---------- GIVEN RECORDS ----------
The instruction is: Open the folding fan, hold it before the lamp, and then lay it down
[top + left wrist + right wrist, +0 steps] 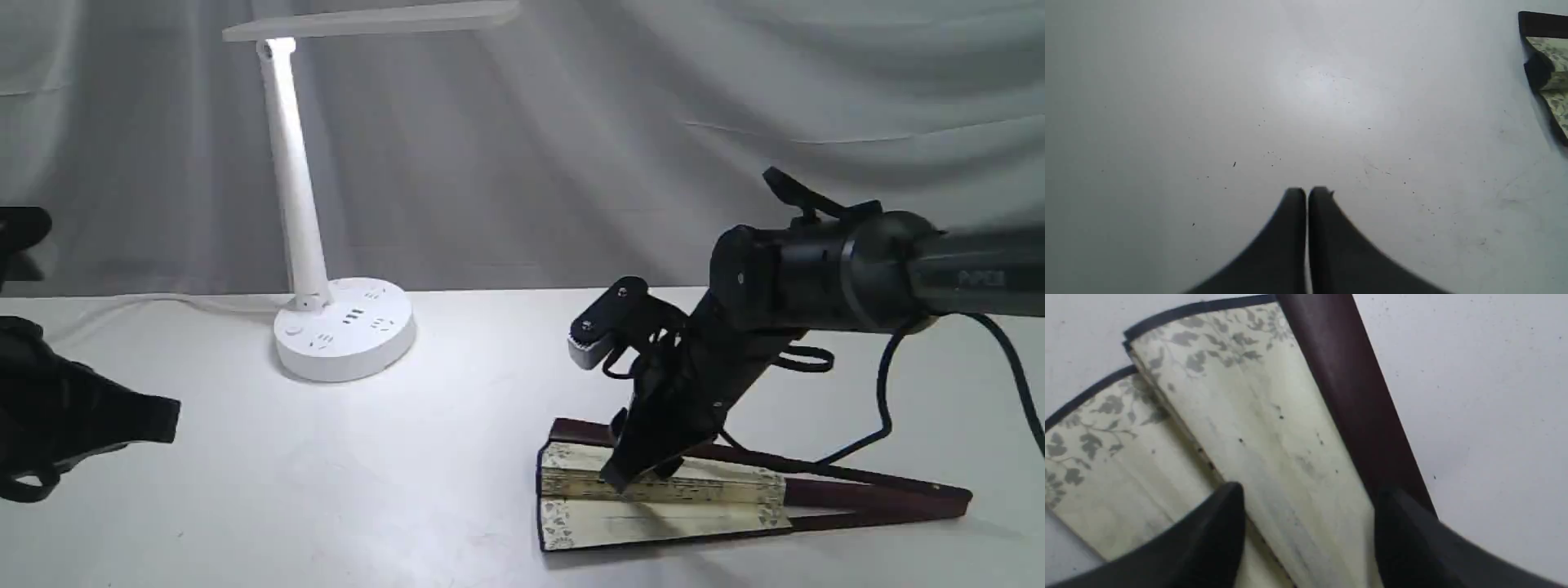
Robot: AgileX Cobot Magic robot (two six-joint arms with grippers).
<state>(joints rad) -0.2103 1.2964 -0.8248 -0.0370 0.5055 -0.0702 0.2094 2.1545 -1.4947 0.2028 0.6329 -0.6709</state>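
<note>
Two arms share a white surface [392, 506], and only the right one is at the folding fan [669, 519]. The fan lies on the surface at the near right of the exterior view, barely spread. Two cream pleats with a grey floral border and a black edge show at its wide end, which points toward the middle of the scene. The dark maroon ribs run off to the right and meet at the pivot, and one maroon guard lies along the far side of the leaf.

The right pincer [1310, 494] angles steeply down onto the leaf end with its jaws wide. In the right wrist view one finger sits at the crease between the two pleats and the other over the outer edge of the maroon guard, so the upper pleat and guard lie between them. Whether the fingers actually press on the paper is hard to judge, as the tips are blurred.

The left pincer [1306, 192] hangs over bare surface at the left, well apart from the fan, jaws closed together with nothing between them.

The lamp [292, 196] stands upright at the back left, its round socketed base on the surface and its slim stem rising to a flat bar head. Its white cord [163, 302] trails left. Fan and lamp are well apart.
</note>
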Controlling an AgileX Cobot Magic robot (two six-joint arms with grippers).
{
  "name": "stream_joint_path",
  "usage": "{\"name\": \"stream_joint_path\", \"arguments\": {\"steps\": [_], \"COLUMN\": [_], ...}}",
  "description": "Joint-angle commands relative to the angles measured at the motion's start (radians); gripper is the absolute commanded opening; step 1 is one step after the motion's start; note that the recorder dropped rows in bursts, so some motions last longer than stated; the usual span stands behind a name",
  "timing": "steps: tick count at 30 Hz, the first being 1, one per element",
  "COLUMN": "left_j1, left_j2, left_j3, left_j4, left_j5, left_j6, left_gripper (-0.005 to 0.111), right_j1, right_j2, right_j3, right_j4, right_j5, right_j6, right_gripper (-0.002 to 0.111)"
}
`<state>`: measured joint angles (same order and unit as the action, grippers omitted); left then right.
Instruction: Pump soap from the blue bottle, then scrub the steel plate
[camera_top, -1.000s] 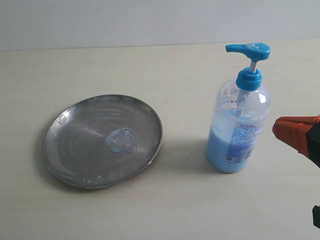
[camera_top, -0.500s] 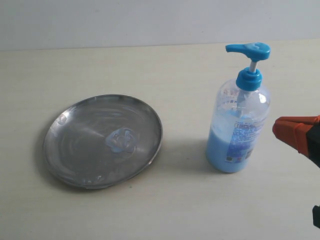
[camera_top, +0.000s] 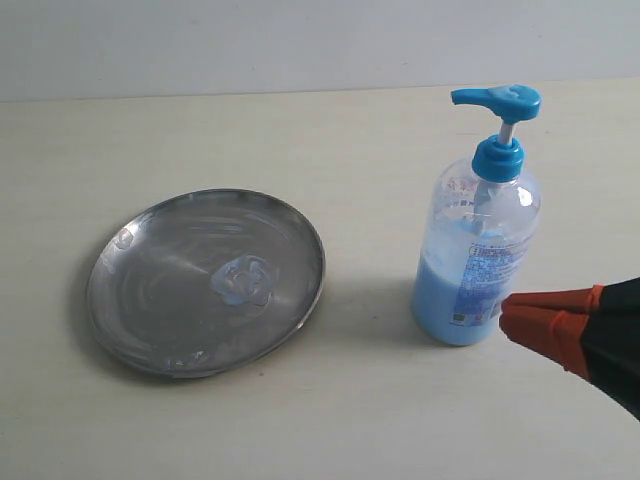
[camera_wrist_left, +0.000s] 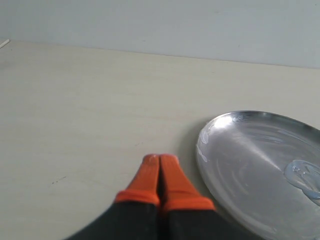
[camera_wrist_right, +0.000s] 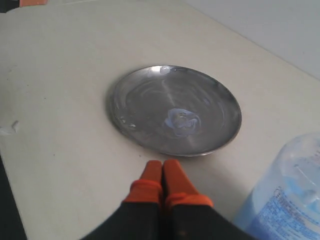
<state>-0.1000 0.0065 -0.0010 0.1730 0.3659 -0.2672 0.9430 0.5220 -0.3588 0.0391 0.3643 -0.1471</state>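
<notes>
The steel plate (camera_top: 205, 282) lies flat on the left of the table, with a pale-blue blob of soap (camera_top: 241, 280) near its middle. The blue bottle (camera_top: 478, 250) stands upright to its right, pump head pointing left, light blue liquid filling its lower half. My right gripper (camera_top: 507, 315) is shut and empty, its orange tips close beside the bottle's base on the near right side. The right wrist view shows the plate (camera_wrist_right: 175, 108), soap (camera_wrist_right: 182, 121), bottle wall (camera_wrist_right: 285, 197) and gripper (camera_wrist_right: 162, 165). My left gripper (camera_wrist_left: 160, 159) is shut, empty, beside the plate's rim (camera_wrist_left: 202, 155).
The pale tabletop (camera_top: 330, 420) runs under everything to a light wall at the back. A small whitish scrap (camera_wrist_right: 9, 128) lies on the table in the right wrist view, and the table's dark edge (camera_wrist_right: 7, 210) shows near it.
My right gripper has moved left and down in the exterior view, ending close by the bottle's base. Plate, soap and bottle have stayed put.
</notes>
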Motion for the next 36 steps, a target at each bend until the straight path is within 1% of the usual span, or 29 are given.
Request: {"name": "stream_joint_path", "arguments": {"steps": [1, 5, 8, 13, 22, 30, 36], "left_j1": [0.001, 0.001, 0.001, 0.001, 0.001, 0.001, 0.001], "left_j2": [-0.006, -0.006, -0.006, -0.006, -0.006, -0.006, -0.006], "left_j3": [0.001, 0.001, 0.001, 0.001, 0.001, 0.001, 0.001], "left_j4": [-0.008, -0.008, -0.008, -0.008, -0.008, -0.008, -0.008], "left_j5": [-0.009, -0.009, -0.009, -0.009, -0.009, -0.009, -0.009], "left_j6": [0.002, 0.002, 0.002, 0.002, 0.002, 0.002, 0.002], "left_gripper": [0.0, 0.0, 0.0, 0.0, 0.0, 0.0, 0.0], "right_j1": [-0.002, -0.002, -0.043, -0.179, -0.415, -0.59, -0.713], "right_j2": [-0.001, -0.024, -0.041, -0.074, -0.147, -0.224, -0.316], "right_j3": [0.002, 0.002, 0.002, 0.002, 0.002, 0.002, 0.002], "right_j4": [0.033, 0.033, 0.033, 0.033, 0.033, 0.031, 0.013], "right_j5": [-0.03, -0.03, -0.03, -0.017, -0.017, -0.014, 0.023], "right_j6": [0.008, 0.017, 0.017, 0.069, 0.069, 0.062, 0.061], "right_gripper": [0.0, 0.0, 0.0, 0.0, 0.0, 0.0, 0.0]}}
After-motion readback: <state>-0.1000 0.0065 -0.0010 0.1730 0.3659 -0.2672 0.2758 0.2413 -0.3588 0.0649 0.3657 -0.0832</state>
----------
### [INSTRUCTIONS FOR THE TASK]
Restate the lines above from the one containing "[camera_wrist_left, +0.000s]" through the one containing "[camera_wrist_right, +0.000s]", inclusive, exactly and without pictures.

### [OUTPUT]
[camera_wrist_left, +0.000s] 
[camera_wrist_right, +0.000s] 

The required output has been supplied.